Charlestown real estate continues to rebound

Bad news for the Charlestown Citizens Alliance
By Will Collette

The Charlestown Citizens Alliance (CCA) doesn’t have much interest in what happens in the lives of Charlestown’s working families, except when it comes to housing prices. 

The CCA’s hope and dream is to evade Charlestown’s legal, ethical, and moral obligation to boost its stock of affordable housing opportunities to at least 10% of its housing stock by exploiting the 25% drop in Charlestown housing prices since the beginning of the Great Recession.

The CCA’s plan is to get changes to the state law that would allow the town to meet its obligation by simply slapping an “affordable” label on homes whose values have fallen below $220,000. That's roughly what a family earning 80% of average median income can afford.

Mind you, this “affordable” label is not intended to help those homeowners but simply to evade state law. Frankly, I doubt many Charlestown homeowners would appreciate their homes being labeled like that since seeing so much of their homeowner equity vanish was not anything they wanted.

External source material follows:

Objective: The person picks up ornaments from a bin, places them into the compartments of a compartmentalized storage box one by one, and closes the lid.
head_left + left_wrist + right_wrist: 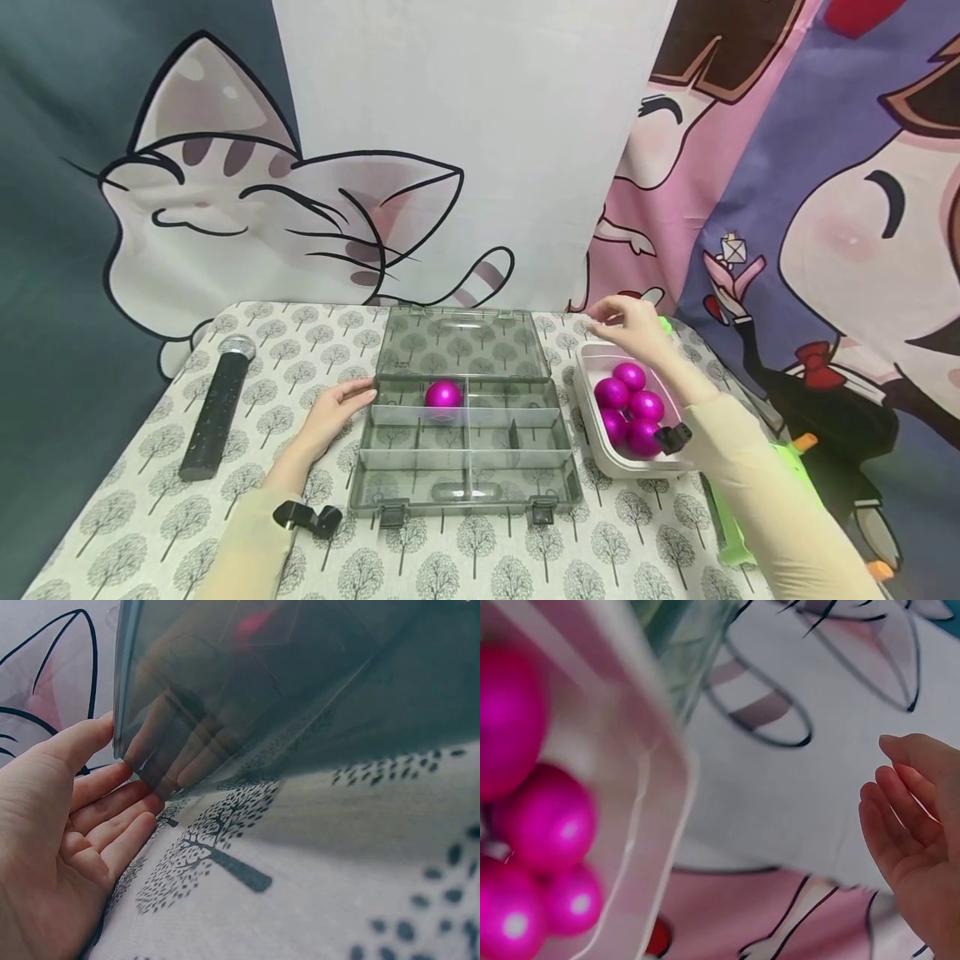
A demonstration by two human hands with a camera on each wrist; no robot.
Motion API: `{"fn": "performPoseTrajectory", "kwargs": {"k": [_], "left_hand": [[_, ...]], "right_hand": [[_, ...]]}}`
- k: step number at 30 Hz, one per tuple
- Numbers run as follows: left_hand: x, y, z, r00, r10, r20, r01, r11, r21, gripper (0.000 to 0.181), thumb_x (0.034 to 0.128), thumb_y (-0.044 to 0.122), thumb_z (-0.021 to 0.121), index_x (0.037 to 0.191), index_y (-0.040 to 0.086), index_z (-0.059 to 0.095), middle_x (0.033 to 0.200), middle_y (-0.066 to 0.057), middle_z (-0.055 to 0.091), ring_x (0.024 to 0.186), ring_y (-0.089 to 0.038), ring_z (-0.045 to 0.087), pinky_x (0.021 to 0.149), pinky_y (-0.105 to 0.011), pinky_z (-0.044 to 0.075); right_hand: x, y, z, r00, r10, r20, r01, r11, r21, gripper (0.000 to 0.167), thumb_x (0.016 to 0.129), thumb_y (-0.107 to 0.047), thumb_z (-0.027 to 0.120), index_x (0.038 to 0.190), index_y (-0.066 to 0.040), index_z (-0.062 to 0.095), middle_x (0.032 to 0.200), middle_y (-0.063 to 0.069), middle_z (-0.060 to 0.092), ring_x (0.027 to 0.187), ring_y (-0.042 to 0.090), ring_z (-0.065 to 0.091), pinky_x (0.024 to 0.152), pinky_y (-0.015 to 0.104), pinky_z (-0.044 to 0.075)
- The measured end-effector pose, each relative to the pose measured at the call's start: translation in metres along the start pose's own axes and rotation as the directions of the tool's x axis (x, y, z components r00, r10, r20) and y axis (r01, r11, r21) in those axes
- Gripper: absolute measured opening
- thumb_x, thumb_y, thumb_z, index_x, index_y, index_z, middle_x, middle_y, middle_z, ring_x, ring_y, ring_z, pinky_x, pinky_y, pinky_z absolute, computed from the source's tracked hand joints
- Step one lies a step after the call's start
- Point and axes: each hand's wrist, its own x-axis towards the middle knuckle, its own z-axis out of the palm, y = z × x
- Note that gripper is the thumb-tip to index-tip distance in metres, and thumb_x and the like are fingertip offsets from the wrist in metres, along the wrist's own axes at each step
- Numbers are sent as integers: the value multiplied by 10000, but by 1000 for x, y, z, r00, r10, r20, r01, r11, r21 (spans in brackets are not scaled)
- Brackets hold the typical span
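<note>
A translucent grey compartment box [465,479] lies on the table with its lid [465,346] folded back. One shiny magenta ball [444,398] sits in its back-left compartment. My left hand [335,417] rests against the box's left side, its thumb and fingertips [105,731] touching the edge without gripping it. To the right of the box, a white plastic container [587,400] holds several more magenta balls [628,377]. Above that container's far end hovers my right hand [633,329], fingers loosely bent and nothing held; the right wrist view shows the palm side of the hand [919,832].
A black microphone [217,408] with a silver head lies at the left on the tree-print tablecloth [480,542]. Right of the white container, partly behind my right arm, is a bright green object [738,533] with orange parts. A cartoon-printed curtain [480,150] hangs behind the table.
</note>
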Motion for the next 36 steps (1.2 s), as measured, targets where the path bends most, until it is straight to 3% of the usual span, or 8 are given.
{"fn": "performPoseTrajectory", "kwargs": {"k": [8,16,23,27,30,36], "left_hand": [[0,-1,0,1000,0,0,0,1000,6,580,977,323,600,1413,-33,461,1439,-255,485,1355,-402,440,1155,-521,335],[0,-2,-1,1000,11,0,-11,1000,-2,575,979,321,597,1413,-32,463,1429,-252,497,1343,-399,455,1149,-522,345],[1,-3,0,1000,12,5,-11,1000,-12,572,978,306,599,1412,-40,460,1436,-251,489,1351,-398,446,1159,-515,330],[1,-3,1,1000,13,2,-13,1000,-13,568,978,300,601,1410,-42,463,1437,-252,488,1352,-399,444,1156,-519,332],[2,-3,1,1000,14,0,-14,1000,-16,562,975,291,605,1406,-44,468,1435,-254,489,1351,-402,444,1154,-526,334],[2,-4,2,1000,17,-6,-18,1000,-19,539,971,255,611,1396,-49,477,1424,-249,503,1341,-391,462,1152,-505,340]], "right_hand": [[-20,45,-12,992,58,111,-49,995,-83,149,813,13,730,953,45,689,902,228,718,857,360,698,799,457,594],[-28,71,-18,971,111,210,-70,979,-190,230,788,-35,739,984,66,675,905,228,717,860,370,697,801,496,575],[-30,84,-17,940,184,286,-119,966,-229,325,758,-65,775,1020,87,658,955,251,703,900,393,685,803,486,576],[-28,89,-13,928,184,325,-95,958,-270,368,721,-69,790,1017,100,655,947,259,701,883,401,689,799,478,583],[-27,89,-11,917,189,350,-81,950,-300,392,699,-80,797,1015,102,651,940,264,700,884,415,686,789,485,580],[-26,85,-8,888,253,384,-131,940,-316,435,696,-92,800,1053,99,643,969,265,697,922,422,666,830,522,550]]}}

CCA candidates Tom Gentz (Town Council boss), Ruth Platner (Planning Commissar) and George Tremblay (currently on Planning but wants to get elected to Council) have been working their hearts out to push the CCA affordable housing deconstruction plan, hoping beyond hope that the state will recognize Charlestown as so special that we don’t need to obey the law that applies everywhere else.

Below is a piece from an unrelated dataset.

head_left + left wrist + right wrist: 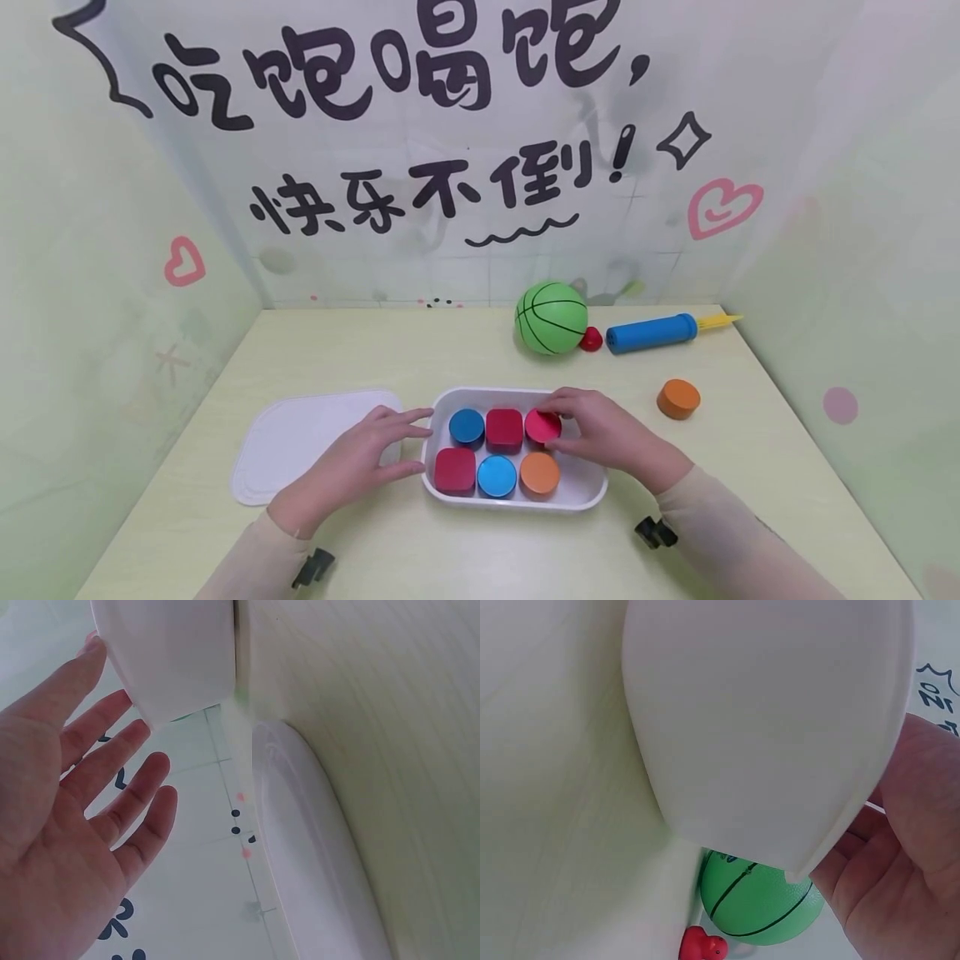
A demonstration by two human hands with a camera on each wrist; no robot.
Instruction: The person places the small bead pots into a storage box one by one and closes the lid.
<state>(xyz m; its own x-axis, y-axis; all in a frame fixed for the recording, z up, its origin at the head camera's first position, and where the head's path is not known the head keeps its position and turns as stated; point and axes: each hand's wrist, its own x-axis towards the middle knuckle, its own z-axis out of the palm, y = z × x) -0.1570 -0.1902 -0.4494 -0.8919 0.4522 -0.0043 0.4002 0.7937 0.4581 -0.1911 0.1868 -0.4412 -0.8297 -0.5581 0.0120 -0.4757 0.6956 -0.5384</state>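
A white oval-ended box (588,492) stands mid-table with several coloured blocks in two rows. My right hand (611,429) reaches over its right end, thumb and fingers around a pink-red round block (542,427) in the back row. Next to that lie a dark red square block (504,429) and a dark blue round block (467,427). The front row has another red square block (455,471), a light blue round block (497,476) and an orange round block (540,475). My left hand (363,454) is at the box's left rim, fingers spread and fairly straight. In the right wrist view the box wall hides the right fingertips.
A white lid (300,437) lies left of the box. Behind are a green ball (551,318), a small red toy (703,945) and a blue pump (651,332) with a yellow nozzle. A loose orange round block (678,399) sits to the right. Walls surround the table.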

But for several straight months, Charlestown housing values have been on the uptick. That’s good news for homeowners who lost millions of dollars of home equity during the Great Recession. I think I can speak for most Charlestown homeowners that I would rather see my home value rise than get a CCA “affordable” label put on my property.

According to Zillow.com, Charlestown home values hit their peak in July 2005 with Charlestown homes averaging $393,000. We hit bottom in April 2012 at $298,000, losing 25% in homeowner equity during the recession.

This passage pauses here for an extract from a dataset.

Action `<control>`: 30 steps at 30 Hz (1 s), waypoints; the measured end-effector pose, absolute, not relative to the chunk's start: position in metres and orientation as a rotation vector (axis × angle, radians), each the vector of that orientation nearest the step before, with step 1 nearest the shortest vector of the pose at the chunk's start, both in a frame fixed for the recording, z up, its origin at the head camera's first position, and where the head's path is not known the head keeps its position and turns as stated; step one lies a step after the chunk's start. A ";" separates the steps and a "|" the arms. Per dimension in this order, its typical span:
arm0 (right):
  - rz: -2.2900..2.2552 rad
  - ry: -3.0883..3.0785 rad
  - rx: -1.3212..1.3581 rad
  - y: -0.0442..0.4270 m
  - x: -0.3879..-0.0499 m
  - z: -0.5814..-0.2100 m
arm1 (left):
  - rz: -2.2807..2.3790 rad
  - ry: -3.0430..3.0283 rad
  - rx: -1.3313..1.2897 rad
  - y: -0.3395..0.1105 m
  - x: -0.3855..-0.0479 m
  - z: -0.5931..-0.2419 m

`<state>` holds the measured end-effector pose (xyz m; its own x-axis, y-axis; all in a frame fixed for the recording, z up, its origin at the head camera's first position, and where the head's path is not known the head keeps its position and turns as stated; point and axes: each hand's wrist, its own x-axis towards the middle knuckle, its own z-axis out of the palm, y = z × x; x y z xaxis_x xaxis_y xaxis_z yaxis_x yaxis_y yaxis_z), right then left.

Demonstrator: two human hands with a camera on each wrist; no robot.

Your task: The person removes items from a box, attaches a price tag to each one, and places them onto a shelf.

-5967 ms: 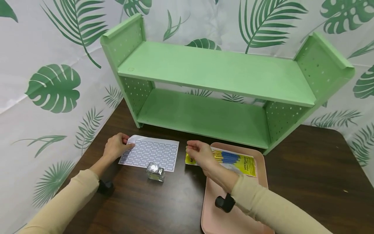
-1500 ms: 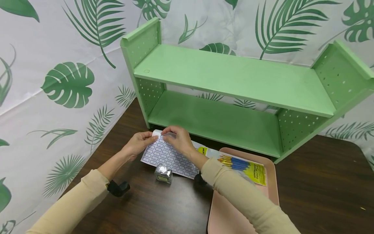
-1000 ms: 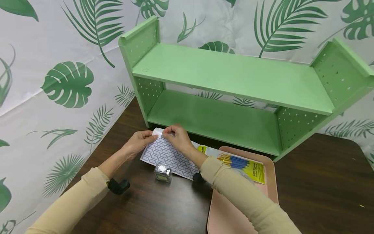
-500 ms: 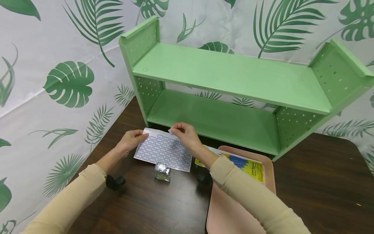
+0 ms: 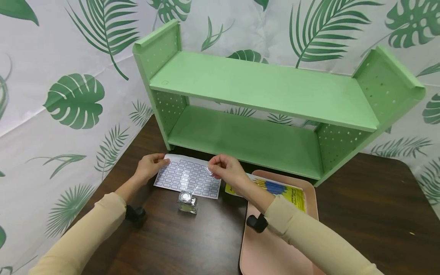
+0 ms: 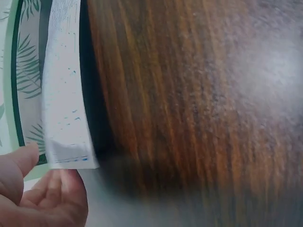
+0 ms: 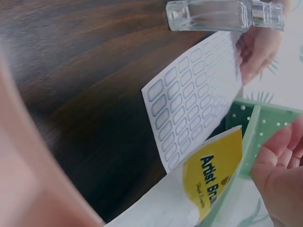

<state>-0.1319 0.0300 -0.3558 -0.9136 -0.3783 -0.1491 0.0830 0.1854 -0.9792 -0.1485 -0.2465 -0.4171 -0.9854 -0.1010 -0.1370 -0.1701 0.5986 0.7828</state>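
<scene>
Head view: the pink tray runs off the bottom edge, the right arm blocking part of it and of the brush packet! The white label in the right hand, too small to read! Left wrist view, and the left hand is cut off lower left! Right wrist view: a pink shape, lower left, too blurred to name!

The person wears plain beige sleeves, lightly creased: the left sleeve at 8 o'clock in the head view, the right sleeve at 4 o'clock. Near the cuffs show 2 small black devices, the left wrist device and right wrist device. The left hand and right hand are bare.
</scene>
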 end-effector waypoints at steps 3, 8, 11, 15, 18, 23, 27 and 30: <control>-1.758 2.099 -0.328 0.037 -0.128 -0.354 | 1.248 2.890 -0.174 -0.247 -0.143 -0.414; -1.678 2.157 -0.444 0.048 -0.121 -0.352 | 1.386 2.832 0.018 -0.233 -0.131 -0.392; -1.661 2.176 -0.488 0.053 -0.117 -0.350 | 1.532 2.623 0.203 -0.210 -0.121 -0.368; -1.666 2.167 -0.523 0.056 -0.111 -0.347 | 1.560 2.405 0.414 -0.178 -0.108 -0.345; -1.647 2.198 -0.568 0.058 -0.106 -0.344 | 1.527 2.323 0.506 -0.161 -0.101 -0.336; -1.612 2.241 -0.631 0.061 -0.097 -0.340 | 1.490 2.259 0.558 -0.146 -0.092 -0.331; -1.621 2.243 -0.641 0.063 -0.092 -0.340 | 1.483 2.229 0.563 -0.141 -0.088 -0.330; -1.653 2.238 -0.616 0.065 -0.089 -0.343 | 1.498 2.214 0.573 -0.139 -0.087 -0.332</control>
<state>-0.0891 0.0651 -0.3431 -0.8661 -0.4995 0.0191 -0.1653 0.2500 -0.9540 -0.0871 -0.1388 -0.3319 -0.8336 0.5432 -0.1008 0.1085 0.3399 0.9342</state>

Since April, home values have been inching higher. The new Zillow figures put the average Charlestown home value at $301,200. While four months of modest increases don’t mean the housing recession is over, it’s some cause for hope that the worst is over.

New data from the RI Department of Labor and Training also shows good signs for Charlestown. I recently reported RIDLT’s data showing Charlestown at 11.8% unemployment, the fifth worst in the state and the worst among all rural RI towns.

The September data shows Charlestown’s unemployment rate improved to 9.9%, although part of that improvement over August was due to 50 Charlestown residents dropping out of the data pool – either due to unemployment benefits ending or giving up on looking for work.

Of Charlestown’s 7800 year-round residents, 4,144 are working and 453 are collecting unemployment benefits. That’s a very different constituency than the one served by the CCA which is populated primarily with wealthy retirees and nonresident vacation home owners.

Charlestown’s 9.9% unemployment rate is much higher than Washington County’s average of 7.5%.

This is an election year and Election Day is almost here. So these numbers deserve to be viewed in the context of that election.

The Charlestown Citizens Alliance is running its slate of candidates on its past record (they’ve controlled Charlestown town government for the past four years) and on strict obedience to their platform.

The CCA record and its platform of platitudes (or “Platnertudes”) have little to offer to the majority of people who live and work Charlestown. Indeed, the CCA has been, and promises to continue to be, hostile to working families, small businesses and middle-class households who need tax relief.